Guest Opinion: Moving Forward With IRR Back Testing
A stronger regulatory focus on managing interest rate risk on the balance sheet has brought to the forefront the requirement that institutions back test their IRR models. Back testing is a means to check the sufficiency of the data, the setup and the assumptions used to produce an analytical report. Back testing a model compares the projections of a past report against the actual figures produced during that same time horizon.
Comparing actual data to a past projection can help identify and measure discrepancies so that any that are found can be properly explained or corrected. By identifying variances between projections and actual figures, an institution can pinpoint holes in the core data, the modeling structure, the assumptions and even the report presentation. These items then can be fixed or their limitations notated so management can plan and budget accordingly.
From an IRR perspective, back testing is only possible in some cases. In addition, it must be emphasized that the assumptions in an ALM model are necessary to isolate interest rate risk, and, therefore, they cannot be perfectly replicated in actuality.
An ALM model typically stresses the balance sheet in parallel rate shocks. In reality, yield curves would never move in such a fashion, and, an institution could not utilize such shocked IRR results as a perfect basis for measuring future volatility.
Back testing base-case income projections is possible as the institution can compare the projected income of a previous base-case report relative to the financial institution’s actual earnings over that time period. Even this is far from perfect, though, as the model uses unrealistic rate, prepayment and reinvestment assumptions specifically for IRR purposes (e.g. holding the balance sheet constant). Note, too, that the purpose of an ALM report is not to project earnings but to shock interest rates to determine the effects on the institution’s earnings.
Measuring the accuracy of an ALM model is dependent upon observable inputs. One approach is monitoring base-case income projections. The institution should compare the projected income from a recent report (such as the previous quarter) to its actual income earned. A more detailed analysis will highlight specific accounts or categories that varied notably from the projection. These accounts can then be checked in the model to ensure attributes are set correctly.

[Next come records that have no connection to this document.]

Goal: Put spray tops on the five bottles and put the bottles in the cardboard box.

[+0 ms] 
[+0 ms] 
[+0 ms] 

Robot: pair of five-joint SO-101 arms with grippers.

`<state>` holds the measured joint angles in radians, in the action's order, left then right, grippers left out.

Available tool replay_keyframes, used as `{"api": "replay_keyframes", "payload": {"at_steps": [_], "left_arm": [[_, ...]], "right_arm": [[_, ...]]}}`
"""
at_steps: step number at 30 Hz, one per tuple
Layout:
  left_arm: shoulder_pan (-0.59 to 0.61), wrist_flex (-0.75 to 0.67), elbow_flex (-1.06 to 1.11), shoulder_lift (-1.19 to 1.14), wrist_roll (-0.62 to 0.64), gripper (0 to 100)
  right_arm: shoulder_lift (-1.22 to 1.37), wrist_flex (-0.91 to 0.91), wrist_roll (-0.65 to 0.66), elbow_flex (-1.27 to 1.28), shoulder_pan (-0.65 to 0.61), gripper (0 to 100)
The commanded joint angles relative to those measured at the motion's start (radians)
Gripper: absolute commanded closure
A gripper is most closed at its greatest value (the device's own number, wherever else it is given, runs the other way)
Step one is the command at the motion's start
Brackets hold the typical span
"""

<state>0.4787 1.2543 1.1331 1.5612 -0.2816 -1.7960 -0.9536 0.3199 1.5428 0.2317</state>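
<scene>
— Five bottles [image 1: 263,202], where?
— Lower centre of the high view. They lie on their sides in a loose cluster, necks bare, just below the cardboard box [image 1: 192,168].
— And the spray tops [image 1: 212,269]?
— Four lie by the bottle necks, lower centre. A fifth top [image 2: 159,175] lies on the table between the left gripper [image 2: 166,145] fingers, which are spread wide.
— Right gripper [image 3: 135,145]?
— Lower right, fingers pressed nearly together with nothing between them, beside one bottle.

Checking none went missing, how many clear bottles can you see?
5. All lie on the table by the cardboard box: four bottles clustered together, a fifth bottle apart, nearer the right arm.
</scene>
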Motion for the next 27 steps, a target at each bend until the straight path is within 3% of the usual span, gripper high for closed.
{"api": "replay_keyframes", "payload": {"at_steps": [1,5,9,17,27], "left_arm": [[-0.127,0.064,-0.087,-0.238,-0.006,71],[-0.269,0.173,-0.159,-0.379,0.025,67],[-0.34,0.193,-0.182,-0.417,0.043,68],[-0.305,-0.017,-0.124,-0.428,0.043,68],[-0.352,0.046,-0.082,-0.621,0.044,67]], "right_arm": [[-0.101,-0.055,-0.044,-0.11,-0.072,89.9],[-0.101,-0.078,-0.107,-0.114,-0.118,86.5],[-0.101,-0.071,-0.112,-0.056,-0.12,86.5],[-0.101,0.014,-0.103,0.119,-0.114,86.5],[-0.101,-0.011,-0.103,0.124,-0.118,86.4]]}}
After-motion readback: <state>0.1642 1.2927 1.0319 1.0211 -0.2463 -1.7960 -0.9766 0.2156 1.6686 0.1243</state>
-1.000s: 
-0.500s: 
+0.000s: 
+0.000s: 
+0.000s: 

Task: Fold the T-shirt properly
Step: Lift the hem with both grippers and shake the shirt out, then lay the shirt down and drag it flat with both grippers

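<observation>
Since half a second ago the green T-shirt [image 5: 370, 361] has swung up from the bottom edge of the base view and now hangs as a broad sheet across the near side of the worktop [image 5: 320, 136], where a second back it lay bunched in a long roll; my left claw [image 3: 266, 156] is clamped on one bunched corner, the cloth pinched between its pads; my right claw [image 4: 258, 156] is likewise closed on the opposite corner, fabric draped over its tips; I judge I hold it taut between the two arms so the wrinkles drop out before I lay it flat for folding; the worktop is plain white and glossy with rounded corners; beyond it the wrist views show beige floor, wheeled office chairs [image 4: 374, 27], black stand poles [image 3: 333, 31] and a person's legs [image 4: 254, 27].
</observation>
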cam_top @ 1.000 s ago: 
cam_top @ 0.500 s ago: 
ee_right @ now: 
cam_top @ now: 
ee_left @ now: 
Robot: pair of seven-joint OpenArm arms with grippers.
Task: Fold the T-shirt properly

Other historical projections versus actual results can also be measured. Prepayment speeds are very important for any cash flow analysis, and the institution could track internal prepayments per account type. Comparing that information against previous report assumptions may highlight outliers. Similarly, member behavior as it relates to core deposits is a huge part of ALM analytics. Utilizing historical data is important to gauge the accuracy of current projections.
Employing previous analytics is another smart approach. First, the institution should have a method in which to compare the results of the current report and the previous report. Doing so quickly isolates big movements over that period of time, and these movements can then be reviewed to ensure appropriate setup and defensible assumptions. In addition, a comparison over several reports on a macro scale is beneficial as it tracks key metrics of the institution.
Alternative scenarios in previous reports can sometimes be used as a proxy for current results. If rates move notably in a short period of time (say 100 basis points over six months), the institution could go back half a year and view the shock up 100 basis point projections from that time period. While the member data will have changed and the market rate movements will never be a perfect parallel shock, measuring price and income volatilities can still be a good check against the model.
Understanding the limitations of modeling is also important. In recognizing the shortfalls of a model, the institution can perform alternative what-if scenarios that stress-test varying assumptions. Reviewing the results of what-if reports allows management to understand the effects such assumptions play and how much variance can exist between different models.
Finally, the institution can utilize compliance documentation to complement a back-testing analysis. For instance, the institution should acquire software validation from a third-party provider that measures the model’s analytical capabilities. The institution should also have a periodic validation of its model performed by another vendor.
Benedict Voit is an asset-liability management adviser at ALM First Financial Advisors LLC.